• _Task objective_
After the line containing "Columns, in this", write nothing more; before it, reproduce every line of the material below exactly, starting with the first.

• _Data shown_
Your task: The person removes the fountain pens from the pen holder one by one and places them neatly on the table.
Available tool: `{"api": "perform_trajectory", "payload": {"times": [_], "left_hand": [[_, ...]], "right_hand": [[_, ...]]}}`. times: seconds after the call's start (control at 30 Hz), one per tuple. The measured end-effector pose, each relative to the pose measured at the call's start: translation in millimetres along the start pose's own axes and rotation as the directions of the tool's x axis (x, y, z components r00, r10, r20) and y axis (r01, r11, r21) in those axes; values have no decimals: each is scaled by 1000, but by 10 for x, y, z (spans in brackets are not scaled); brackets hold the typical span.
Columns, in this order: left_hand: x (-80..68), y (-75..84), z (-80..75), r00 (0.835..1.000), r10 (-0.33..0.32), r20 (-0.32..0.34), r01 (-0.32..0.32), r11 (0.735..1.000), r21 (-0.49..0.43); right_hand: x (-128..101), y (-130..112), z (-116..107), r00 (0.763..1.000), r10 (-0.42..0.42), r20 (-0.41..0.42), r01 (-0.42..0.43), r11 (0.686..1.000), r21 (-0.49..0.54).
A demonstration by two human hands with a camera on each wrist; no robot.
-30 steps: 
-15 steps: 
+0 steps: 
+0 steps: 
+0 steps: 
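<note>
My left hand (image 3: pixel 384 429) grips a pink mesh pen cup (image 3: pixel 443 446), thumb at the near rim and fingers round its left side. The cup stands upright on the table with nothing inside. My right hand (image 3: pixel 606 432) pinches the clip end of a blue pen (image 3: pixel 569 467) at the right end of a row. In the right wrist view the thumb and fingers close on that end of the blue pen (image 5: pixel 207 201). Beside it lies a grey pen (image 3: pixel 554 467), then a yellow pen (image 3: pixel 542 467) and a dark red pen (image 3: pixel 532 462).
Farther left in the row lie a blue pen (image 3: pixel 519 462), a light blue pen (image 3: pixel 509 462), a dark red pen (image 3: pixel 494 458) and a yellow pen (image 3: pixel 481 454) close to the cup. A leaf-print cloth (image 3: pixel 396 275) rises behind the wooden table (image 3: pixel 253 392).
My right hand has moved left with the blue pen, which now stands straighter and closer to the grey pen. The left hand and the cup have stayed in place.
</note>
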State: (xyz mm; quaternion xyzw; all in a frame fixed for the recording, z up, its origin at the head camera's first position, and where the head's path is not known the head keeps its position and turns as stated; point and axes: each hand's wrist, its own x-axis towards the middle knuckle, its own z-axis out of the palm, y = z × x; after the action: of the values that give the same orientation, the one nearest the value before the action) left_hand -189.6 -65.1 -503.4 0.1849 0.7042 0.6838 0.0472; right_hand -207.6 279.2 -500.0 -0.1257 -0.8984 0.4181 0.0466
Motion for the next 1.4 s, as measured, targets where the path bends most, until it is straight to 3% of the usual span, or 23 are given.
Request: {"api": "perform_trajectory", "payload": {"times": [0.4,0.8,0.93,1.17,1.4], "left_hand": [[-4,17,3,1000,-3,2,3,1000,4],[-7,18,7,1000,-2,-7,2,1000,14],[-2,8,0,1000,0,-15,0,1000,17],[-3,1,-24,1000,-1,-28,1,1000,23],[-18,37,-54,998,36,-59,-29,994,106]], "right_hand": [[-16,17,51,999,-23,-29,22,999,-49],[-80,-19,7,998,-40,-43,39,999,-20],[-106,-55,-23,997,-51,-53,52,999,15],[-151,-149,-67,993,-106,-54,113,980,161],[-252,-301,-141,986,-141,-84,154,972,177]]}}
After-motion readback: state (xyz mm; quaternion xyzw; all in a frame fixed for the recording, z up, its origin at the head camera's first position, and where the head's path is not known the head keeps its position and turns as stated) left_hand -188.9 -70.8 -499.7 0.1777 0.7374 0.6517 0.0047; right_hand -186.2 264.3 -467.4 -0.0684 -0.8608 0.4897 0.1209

• _Task answer_
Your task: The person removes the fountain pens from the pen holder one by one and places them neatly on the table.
Available tool: `{"api": "perform_trajectory", "payload": {"times": [_], "left_hand": [[_, ...]], "right_hand": [[_, ...]]}}`. times: seconds after the call's start (control at 30 Hz), one per tuple. The measured end-effector pose, each relative to the pose measured at the call's start: translation in millimetres along the start pose's own axes and rotation as the directions of the tool's x axis (x, y, z components r00, r10, r20) and y axis (r01, r11, r21) in those axes; values have no decimals: each is scaled by 1000, but by 10 for x, y, z (spans in brackets are not scaled); brackets hold the typical span.
Columns, in this order: left_hand: x (-80..68), y (-75..84), z (-80..75), r00 (0.835..1.000), r10 (-0.33..0.32), r20 (-0.32..0.34), r01 (-0.32..0.32), r11 (0.735..1.000), r21 (-0.49..0.43); right_hand: x (-128..101), y (-130..112), z (-116..107), r00 (0.763..1.000), r10 (-0.42..0.42), r20 (-0.41..0.42), r01 (-0.42..0.43), r11 (0.686..1.000), r21 (-0.49..0.54).

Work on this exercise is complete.